= TASK STATEMENT =
Set down every line of the data exactly, skipping the pictures.

++++ INPUT DATA

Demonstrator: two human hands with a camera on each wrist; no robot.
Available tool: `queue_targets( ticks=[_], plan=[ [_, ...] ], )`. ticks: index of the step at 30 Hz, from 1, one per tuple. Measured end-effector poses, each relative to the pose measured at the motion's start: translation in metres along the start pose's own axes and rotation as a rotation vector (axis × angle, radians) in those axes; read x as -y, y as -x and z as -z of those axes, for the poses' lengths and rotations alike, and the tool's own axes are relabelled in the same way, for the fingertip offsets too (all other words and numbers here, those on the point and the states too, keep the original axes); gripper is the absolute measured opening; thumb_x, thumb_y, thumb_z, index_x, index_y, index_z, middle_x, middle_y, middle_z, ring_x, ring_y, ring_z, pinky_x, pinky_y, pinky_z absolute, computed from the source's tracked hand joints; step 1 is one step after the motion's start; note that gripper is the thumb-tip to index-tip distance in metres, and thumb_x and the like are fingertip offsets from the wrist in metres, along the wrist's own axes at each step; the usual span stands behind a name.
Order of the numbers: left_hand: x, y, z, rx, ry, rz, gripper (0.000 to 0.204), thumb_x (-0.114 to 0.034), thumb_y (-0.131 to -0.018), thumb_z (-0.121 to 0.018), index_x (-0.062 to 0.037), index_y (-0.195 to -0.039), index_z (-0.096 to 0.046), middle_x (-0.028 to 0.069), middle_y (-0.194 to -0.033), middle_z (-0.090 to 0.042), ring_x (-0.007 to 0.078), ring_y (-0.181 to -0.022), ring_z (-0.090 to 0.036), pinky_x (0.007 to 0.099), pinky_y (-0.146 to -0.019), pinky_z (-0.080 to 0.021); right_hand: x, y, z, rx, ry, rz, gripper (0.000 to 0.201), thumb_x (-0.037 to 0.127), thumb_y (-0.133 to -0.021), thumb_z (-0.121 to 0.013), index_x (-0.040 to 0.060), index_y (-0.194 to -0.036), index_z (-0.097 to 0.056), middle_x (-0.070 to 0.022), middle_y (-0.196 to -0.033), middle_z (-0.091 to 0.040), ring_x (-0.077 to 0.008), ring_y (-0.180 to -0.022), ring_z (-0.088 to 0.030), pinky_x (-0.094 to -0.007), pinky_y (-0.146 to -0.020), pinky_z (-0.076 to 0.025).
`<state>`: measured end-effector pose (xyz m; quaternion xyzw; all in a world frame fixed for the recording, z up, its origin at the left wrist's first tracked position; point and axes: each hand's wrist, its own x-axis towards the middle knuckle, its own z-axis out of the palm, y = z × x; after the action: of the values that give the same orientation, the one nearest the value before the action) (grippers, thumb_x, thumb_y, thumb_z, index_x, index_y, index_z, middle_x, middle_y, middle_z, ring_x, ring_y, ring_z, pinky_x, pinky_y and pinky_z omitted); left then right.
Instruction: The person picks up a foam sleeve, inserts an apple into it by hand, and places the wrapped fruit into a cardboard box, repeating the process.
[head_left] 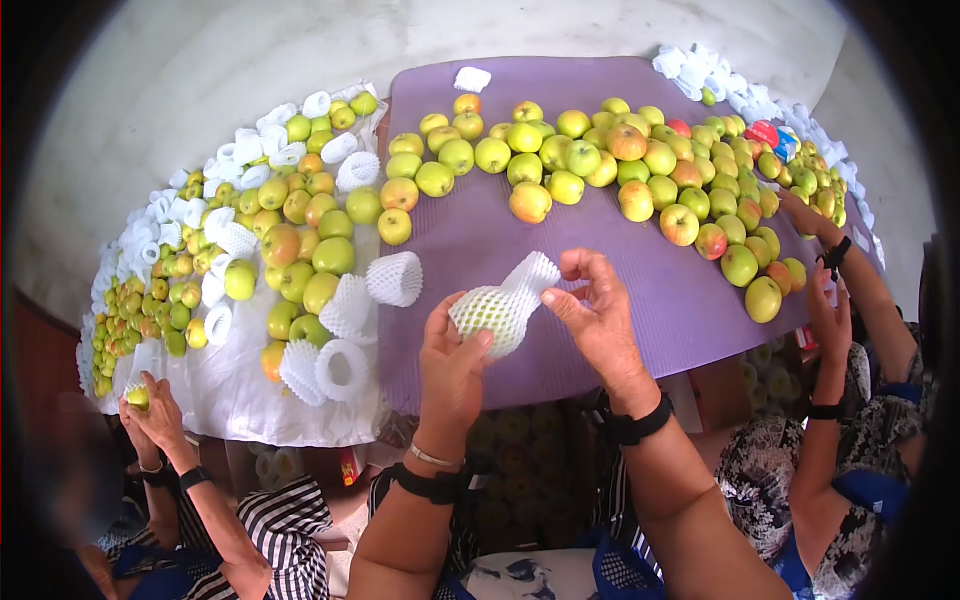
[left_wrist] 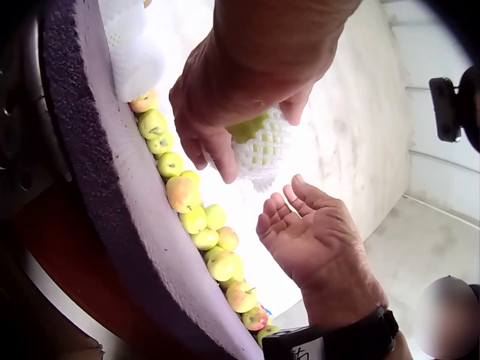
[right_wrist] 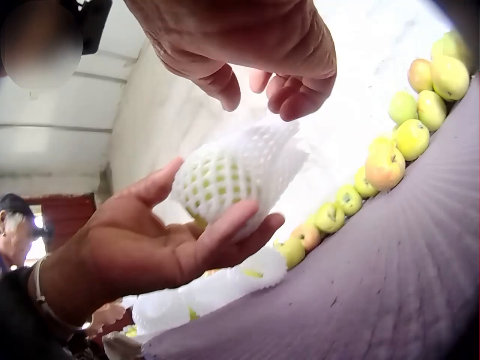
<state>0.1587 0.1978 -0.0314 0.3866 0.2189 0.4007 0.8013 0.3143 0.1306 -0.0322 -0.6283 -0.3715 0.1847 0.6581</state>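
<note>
My left hand (head_left: 453,360) holds a green apple in a white foam net (head_left: 492,316), with the thumb on the near side and fingers round the other. The net stretches over the fruit, and its narrow loose end points up and to the right. In the left wrist view, bare green apple skin (left_wrist: 247,130) shows beside the palm. My right hand (head_left: 603,318) is beside that loose end, its fingers loosely bent and nothing in them. The right wrist view shows a small gap between these right fingertips (right_wrist: 289,111) and the net.
Loose apples (head_left: 530,150) cover the back of a purple mat (head_left: 600,290). Left of it, more apples and empty foam nets (head_left: 395,278) lie on a white cloth (head_left: 230,400). People work at both sides, one holding an apple (head_left: 138,397). Boxes of fruit (head_left: 515,460) stand below.
</note>
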Motion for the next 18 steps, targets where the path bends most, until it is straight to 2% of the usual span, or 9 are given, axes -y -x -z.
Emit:
queue_targets(
  ticks=[2,5,8,11,14,17,18],
  plan=[
    [-0.001,0.002,-0.002,0.001,0.005,0.023,0.048,0.003,-0.08,-0.054,0.0002,-0.124,-0.037,0.0125,-0.116,-0.052,0.0213,-0.104,-0.055,0.0359,-0.085,-0.049,0.003,-0.001,0.001,0.082,0.074,-0.102,0.029,0.007,-0.072,-0.073,0.001,-0.096,-0.057,-0.0069,-0.096,-0.056,-0.0168,-0.085,-0.053,-0.03,-0.074,-0.044],
    [-0.001,0.002,-0.002,-0.014,-0.056,0.032,0.046,-0.002,-0.081,-0.055,-0.0003,-0.123,-0.039,0.0117,-0.114,-0.054,0.0219,-0.101,-0.057,0.0374,-0.081,-0.052,-0.005,0.0,0.002,0.078,0.136,0.037,0.022,0.006,-0.071,-0.073,0.0006,-0.087,-0.059,-0.0078,-0.092,-0.057,-0.018,-0.085,-0.054,-0.0296,-0.075,-0.044],
    [0.002,0.003,0.001,-0.07,-0.106,0.061,0.043,-0.011,-0.083,-0.057,-0.0015,-0.122,-0.041,0.0112,-0.112,-0.057,0.023,-0.098,-0.06,0.0407,-0.076,-0.054,-0.002,-0.002,0.001,-0.003,0.293,0.359,0.019,0.004,-0.069,-0.073,0.0006,-0.082,-0.059,-0.007,-0.084,-0.058,-0.018,-0.082,-0.055,-0.0308,-0.074,-0.045],
    [0.002,0.001,0.003,-0.105,-0.117,0.086,0.042,-0.013,-0.084,-0.057,-0.0005,-0.121,-0.042,0.0112,-0.111,-0.057,0.0231,-0.096,-0.06,0.0406,-0.073,-0.055,0.002,-0.001,-0.001,-0.004,0.253,0.395,0.014,0.002,-0.072,-0.071,0.0008,-0.08,-0.06,-0.0054,-0.077,-0.059,-0.0136,-0.077,-0.055,-0.0293,-0.07,-0.046],
    [0.001,0.001,0.003,-0.115,-0.151,0.083,0.038,-0.015,-0.084,-0.056,-0.0002,-0.118,-0.045,0.0112,-0.11,-0.058,0.0231,-0.096,-0.061,0.0402,-0.072,-0.055,-0.003,0.006,-0.007,-0.008,-0.088,0.069,0.009,0.002,-0.075,-0.067,0.0009,-0.082,-0.06,-0.0048,-0.073,-0.06,-0.0095,-0.071,-0.055,-0.0265,-0.065,-0.046],
    [0.0,0.0,0.009,-0.101,-0.195,0.095,0.035,-0.018,-0.085,-0.055,-0.0006,-0.115,-0.048,0.0114,-0.109,-0.059,0.0232,-0.096,-0.061,0.0396,-0.071,-0.056,0.008,0.005,-0.001,0.154,-0.106,0.035,0.008,0.004,-0.079,-0.064,-0.0001,-0.084,-0.06,-0.0049,-0.072,-0.06,-0.007,-0.069,-0.053,-0.0239,-0.062,-0.045],
    [0.0,-0.002,0.013,-0.079,-0.19,0.097,0.035,-0.02,-0.086,-0.055,-0.0007,-0.114,-0.049,0.0114,-0.109,-0.059,0.0233,-0.096,-0.061,0.0393,-0.071,-0.056,0.009,0.004,0.001,0.202,0.033,0.043,0.015,0.011,-0.079,-0.065,-0.002,-0.083,-0.06,-0.0083,-0.068,-0.06,-0.0117,-0.063,-0.055,-0.0274,-0.059,-0.046]
  ],
)
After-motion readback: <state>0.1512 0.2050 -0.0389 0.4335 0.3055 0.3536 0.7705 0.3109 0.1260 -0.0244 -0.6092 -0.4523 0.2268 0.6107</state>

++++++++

= REPLY TO THE EXERCISE =
Demonstrator: two human hands with a camera on each wrist; no robot.
Available tool: `queue_targets( ticks=[_], plan=[ [_, ...] ], )`. ticks: index of the step at 30 Hz, from 1, one per tuple. Measured end-effector poses, each relative to the pose measured at the motion's start: translation in metres along the start pose's own axes and rotation as a rotation vector (axis × angle, radians) in those axes; read x as -y, y as -x and z as -z of those axes, for the poses' lengths and rotations alike, and the tool's own axes are relabelled in the same way, for the fingertip offsets too (all other words and numbers here, those on the point and the states too, keep the original axes); gripper is the absolute measured opening; thumb_x, thumb_y, thumb_z, index_x, index_y, index_z, middle_x, middle_y, middle_z, ring_x, ring_y, ring_z, pinky_x, pinky_y, pinky_z absolute, computed from the source's tracked hand joints; step 1 is one step after the motion's start; note that gripper is the thumb-tip to index-tip distance in metres, and thumb_x and the like are fingertip offsets from the wrist in metres, along the wrist's own axes at each step; the usual span stands behind a name.
Order of the numbers: left_hand: x, y, z, rx, ry, rz, gripper (0.000 to 0.204), thumb_x (-0.114 to 0.034), thumb_y (-0.131 to -0.018), thumb_z (-0.121 to 0.018), index_x (-0.062 to 0.037), index_y (-0.195 to -0.039), index_z (-0.096 to 0.046), middle_x (-0.028 to 0.069), middle_y (-0.194 to -0.033), middle_z (-0.090 to 0.042), ring_x (-0.007 to 0.078), ring_y (-0.181 to -0.022), ring_z (-0.090 to 0.036), pinky_x (0.007 to 0.099), pinky_y (-0.146 to -0.019), pinky_z (-0.080 to 0.021); right_hand: x, y, z, rx, ry, rz, gripper (0.000 to 0.201), thumb_x (-0.037 to 0.127), thumb_y (-0.133 to -0.021), thumb_z (-0.121 to 0.013), index_x (-0.040 to 0.060), index_y (-0.194 to -0.036), index_z (-0.097 to 0.056), middle_x (-0.070 to 0.022), middle_y (-0.196 to -0.033), middle_z (-0.091 to 0.040), ring_x (-0.077 to 0.008), ring_y (-0.180 to -0.022), ring_z (-0.088 to 0.030), pinky_x (-0.094 to -0.007), pinky_y (-0.146 to -0.020), pinky_z (-0.076 to 0.025).
`<state>`: measured end-effector pose (xyz m; quaternion xyzw; all in a world frame fixed for the recording, z up, its origin at the left wrist's first tracked position; point and axes: each hand's wrist, its own x-axis towards the middle knuckle, its own z-axis out of the palm, y = z × x; after the action: of the values that give the same orientation, the one nearest the value before the action) (grippers, thumb_x, thumb_y, thumb_z, index_x, index_y, index_z, middle_x, middle_y, middle_z, ring_x, ring_y, ring_z, pinky_x, pinky_y and pinky_z omitted); left then right.
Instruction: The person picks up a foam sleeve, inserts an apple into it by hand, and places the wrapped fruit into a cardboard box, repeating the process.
[head_left] 
[left_wrist] 
[right_wrist] 
<state>0.1587 0.1978 -0.0314 0.3866 0.2189 0.4007 0.8013 0.3143 0.1306 -0.0322 -0.6283 -0.3715 0.1847 0.6581</state>
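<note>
My left hand (head_left: 453,360) holds a green apple in a white foam net (head_left: 492,316), with the thumb on the near side and fingers round the other. The net stretches over the fruit, and its narrow loose end points up and to the right. In the left wrist view, bare green apple skin (left_wrist: 247,130) shows beside the palm. My right hand (head_left: 603,318) is beside that loose end, its fingers loosely bent and nothing in them. The right wrist view shows a small gap between these right fingertips (right_wrist: 289,111) and the net.
Loose apples (head_left: 530,150) cover the back of a purple mat (head_left: 600,290). Left of it, more apples and empty foam nets (head_left: 395,278) lie on a white cloth (head_left: 230,400). People work at both sides, one holding an apple (head_left: 138,397). Boxes of fruit (head_left: 515,460) stand below.
</note>
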Motion for the next 18 steps, targets where the path bends most, until it is straight to 2% of the usual span, or 9 are given, axes -y -x -z.
Emit:
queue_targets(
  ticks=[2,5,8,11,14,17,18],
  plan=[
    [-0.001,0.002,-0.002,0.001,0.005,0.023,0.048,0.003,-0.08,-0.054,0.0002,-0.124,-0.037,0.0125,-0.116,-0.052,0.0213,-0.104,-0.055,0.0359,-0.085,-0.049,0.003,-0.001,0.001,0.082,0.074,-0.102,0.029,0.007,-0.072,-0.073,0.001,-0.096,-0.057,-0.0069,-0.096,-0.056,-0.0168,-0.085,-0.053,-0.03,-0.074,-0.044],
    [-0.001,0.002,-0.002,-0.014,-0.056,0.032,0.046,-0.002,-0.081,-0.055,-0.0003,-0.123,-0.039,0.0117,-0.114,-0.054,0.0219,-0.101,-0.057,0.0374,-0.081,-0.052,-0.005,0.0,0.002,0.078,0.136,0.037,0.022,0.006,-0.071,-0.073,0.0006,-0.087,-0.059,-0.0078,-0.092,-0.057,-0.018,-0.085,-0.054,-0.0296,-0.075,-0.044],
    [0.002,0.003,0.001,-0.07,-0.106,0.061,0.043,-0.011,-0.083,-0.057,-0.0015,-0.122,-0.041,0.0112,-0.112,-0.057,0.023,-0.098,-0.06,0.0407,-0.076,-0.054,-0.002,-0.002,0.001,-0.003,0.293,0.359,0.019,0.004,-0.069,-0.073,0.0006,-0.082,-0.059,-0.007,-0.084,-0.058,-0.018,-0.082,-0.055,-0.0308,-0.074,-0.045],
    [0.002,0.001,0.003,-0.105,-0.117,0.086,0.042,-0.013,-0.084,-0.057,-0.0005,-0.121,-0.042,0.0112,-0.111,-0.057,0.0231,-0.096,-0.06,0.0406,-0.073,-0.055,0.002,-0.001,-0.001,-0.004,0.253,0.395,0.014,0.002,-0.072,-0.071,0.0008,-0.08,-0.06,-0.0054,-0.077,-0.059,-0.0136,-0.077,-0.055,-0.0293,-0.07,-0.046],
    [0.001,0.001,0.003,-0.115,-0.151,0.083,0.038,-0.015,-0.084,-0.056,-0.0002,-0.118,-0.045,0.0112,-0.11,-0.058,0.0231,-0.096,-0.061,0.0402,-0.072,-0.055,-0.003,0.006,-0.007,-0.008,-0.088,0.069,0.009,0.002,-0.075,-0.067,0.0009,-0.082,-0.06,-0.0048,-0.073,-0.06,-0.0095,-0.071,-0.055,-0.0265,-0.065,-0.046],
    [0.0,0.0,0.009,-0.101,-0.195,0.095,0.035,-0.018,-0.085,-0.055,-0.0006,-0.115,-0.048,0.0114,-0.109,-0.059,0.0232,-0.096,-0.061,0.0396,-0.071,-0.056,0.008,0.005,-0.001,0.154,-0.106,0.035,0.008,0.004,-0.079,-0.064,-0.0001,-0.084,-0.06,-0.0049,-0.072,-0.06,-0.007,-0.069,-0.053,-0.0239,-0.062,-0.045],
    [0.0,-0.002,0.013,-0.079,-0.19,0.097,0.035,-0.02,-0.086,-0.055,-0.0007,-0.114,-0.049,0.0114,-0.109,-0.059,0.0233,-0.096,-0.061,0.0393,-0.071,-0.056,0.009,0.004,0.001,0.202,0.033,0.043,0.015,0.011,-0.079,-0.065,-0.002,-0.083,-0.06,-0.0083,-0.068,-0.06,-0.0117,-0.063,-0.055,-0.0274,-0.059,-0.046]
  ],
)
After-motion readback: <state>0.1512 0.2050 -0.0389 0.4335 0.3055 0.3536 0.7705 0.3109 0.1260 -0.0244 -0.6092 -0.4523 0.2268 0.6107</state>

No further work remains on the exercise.